DUE DATE March 11, 2016, 11:59pm PST
NOTE I expect you to be working on your assignment and assignment 4 is an easy one. The entire solution for is provided in the solution folder as a markdown, but you are encouraged to think through how you would solve it yourself as an intellectual exercise. We will discuss parts of the solution in a class lecture.
Submission Instructions: If you want to try on your own, feel free to peek at the solution if you get stuck. In the worst case, you can even run the solution (markdown) completely and submit and you will get all credit.
For this example, upload both the markdown (ass4.Rmd) and the html output (ass4.html) in your private directory on stat290.stanford.edu.
We briefly discussed talked about the glmnet package in class. See the paper Regularization Paths for Generalized Linear Models via Coordinate Descent by Friedman, Hastie, Tibshirani, in the Journal of Statistical Software, Vol 33, issue 1, where the Internet Ad document classification problem with mostly binary features is discussed.
Install the standard glmnet package from CRAN. The code you want to run is provided in the solution folder along with the data. There is obviously no one correct answer and you may or may not see differences in the times because we are only doing a small experiment. Note also that we’re doing 10-fold validation with a small number of workers.
Experiment with 2, 3, 4 workers and two types of workers (using parallel and snow) on your own machine. The associated functions are runParallel and runSnow.
## SNOW Run
library(glmnet)
## Loading required package: Matrix
## Loading required package: foreach
## Loaded glmnet 2.0-2
runSnow <- function(n, seed = 12345) {
catn <- function(...) cat(..., "\n")
internetAd <- readRDS("internetAd.RDS")
catn("Percent non-zero per glmnet paper",
(sum(internetAd$x > 0) + sum(internetAd$y > 0)) /
(prod(dim(internetAd$x)) + length(internetAd$y)))

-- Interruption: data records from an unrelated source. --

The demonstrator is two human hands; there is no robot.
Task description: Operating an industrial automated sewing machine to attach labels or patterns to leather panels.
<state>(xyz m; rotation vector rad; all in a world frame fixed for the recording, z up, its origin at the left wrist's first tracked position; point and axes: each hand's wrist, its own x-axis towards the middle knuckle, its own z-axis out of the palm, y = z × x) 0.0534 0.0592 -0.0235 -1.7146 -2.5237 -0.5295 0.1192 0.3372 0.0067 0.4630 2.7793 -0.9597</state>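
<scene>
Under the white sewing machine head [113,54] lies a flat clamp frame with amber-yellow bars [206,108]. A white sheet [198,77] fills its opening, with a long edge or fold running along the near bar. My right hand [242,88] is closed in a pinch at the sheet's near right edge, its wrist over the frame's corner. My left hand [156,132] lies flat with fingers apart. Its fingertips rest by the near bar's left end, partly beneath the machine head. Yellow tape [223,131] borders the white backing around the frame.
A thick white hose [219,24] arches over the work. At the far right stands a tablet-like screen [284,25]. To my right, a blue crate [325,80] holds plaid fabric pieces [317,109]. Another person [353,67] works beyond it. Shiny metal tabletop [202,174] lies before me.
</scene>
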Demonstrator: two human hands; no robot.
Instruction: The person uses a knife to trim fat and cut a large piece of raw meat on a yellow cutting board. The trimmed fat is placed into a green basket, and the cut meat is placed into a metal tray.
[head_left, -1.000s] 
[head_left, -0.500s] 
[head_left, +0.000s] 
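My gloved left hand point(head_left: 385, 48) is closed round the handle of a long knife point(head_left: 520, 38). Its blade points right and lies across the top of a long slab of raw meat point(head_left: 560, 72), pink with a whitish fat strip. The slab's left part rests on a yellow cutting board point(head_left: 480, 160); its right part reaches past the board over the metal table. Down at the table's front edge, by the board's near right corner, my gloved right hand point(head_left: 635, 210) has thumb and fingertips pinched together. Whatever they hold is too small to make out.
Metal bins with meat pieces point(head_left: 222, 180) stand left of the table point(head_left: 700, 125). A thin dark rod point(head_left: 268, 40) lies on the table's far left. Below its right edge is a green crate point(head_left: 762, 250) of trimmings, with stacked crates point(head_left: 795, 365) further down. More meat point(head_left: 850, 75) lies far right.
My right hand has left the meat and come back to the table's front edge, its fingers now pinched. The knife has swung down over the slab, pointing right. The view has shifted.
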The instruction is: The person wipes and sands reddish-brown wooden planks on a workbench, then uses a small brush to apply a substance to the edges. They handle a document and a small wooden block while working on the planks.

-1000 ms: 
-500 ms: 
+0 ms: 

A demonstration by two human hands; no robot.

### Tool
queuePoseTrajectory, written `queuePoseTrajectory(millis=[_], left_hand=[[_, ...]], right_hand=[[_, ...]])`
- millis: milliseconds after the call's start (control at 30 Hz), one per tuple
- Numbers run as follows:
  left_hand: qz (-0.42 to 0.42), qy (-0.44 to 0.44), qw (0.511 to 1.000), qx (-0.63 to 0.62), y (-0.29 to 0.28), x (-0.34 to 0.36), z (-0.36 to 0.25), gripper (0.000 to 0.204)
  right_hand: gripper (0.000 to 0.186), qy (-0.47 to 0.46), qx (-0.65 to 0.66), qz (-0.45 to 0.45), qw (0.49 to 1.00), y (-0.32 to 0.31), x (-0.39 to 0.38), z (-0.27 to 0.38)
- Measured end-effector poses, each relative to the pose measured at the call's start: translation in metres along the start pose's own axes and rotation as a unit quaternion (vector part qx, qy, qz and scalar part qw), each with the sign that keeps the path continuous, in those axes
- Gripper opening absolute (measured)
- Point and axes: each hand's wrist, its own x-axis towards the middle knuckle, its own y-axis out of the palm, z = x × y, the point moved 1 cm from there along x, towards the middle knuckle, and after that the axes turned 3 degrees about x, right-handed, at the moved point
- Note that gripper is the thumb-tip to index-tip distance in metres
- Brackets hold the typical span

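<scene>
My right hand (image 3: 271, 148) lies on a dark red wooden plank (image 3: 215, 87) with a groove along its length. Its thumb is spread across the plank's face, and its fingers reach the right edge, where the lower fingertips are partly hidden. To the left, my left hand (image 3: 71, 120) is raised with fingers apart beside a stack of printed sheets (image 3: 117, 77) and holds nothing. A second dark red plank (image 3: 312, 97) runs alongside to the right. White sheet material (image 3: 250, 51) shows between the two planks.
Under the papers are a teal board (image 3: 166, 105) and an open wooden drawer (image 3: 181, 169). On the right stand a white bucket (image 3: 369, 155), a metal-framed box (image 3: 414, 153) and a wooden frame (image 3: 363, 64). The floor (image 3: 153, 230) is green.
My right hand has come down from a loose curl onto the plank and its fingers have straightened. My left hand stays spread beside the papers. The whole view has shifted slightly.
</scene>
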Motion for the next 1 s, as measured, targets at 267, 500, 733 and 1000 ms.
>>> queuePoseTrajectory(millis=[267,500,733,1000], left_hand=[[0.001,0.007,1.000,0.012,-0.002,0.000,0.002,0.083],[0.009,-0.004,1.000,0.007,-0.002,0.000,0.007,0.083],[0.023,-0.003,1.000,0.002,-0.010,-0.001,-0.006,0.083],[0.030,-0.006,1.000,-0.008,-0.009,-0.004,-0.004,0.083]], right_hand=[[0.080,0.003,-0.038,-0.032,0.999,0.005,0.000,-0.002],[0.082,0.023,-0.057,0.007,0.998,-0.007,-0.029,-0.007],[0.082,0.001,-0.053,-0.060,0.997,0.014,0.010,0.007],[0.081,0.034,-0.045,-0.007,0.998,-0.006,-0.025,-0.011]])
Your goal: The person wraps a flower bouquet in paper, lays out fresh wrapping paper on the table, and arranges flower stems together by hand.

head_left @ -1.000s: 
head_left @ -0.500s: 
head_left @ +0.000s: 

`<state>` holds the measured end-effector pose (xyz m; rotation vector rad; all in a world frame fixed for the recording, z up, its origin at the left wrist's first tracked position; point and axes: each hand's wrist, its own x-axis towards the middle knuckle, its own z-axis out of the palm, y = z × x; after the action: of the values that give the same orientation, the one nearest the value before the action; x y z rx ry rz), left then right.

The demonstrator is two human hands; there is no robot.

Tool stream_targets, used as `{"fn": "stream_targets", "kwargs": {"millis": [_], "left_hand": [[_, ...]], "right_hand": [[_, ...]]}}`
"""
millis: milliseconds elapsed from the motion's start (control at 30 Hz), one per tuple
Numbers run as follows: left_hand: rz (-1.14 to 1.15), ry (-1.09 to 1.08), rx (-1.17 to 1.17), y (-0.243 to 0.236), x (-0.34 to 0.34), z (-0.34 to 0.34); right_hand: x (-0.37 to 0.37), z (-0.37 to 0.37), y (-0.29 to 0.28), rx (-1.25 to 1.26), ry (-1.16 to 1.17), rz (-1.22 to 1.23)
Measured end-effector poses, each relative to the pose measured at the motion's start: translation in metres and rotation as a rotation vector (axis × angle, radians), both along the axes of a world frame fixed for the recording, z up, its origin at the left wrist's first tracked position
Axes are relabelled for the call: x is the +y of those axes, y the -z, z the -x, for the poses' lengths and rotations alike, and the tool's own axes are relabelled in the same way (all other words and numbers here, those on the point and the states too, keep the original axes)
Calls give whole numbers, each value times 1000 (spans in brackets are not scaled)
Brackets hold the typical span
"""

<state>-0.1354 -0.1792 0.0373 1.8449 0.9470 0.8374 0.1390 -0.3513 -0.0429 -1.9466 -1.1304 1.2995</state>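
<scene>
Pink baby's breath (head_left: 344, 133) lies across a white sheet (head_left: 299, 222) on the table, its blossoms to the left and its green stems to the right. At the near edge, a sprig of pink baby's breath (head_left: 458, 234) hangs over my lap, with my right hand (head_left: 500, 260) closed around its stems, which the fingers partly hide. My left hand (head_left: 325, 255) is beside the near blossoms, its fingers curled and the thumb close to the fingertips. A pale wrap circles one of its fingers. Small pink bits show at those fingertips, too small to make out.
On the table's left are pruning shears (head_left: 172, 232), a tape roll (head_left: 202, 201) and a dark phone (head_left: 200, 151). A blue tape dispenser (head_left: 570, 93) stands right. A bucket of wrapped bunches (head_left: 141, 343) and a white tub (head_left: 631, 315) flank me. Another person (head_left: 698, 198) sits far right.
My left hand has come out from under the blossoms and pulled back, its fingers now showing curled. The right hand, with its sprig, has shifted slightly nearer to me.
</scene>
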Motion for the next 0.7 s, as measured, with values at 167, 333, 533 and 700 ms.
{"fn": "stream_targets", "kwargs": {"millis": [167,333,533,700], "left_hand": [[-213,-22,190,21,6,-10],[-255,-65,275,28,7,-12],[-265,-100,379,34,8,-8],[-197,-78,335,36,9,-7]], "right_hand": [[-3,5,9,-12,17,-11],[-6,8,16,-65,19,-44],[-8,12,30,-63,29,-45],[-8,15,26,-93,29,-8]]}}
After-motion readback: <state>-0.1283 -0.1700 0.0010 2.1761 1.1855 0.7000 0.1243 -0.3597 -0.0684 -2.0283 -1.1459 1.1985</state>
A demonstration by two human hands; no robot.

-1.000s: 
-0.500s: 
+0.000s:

stopifnot(require(doSNOW))
cl <- makeCluster(n)
registerDoSNOW(cl)
set.seed(seed)
time <- system.time(cv <- cv.glmnet(internetAd$x, internetAd$y,
family = "binomial", type.measure = "class",
parallel = TRUE))
stopCluster(cl)
list(time = time, cv = cv)
}
resultsSnow <- lapply(2:5, runSnow)
## Percent non-zero per glmnet paper 0.01166918
## Loading required package: doSNOW
## Loading required package: iterators
## Loading required package: snow
## Percent non-zero per glmnet paper 0.01166918
## Percent non-zero per glmnet paper 0.01166918
## Percent non-zero per glmnet paper 0.01166918
A plot. Don’t be surprised if you see no performance gains. The overhead is significant.
library(ggplot2)
d <- data.frame(nWorkers = 2:5, t(sapply(resultsSnow, function(x) x$time)))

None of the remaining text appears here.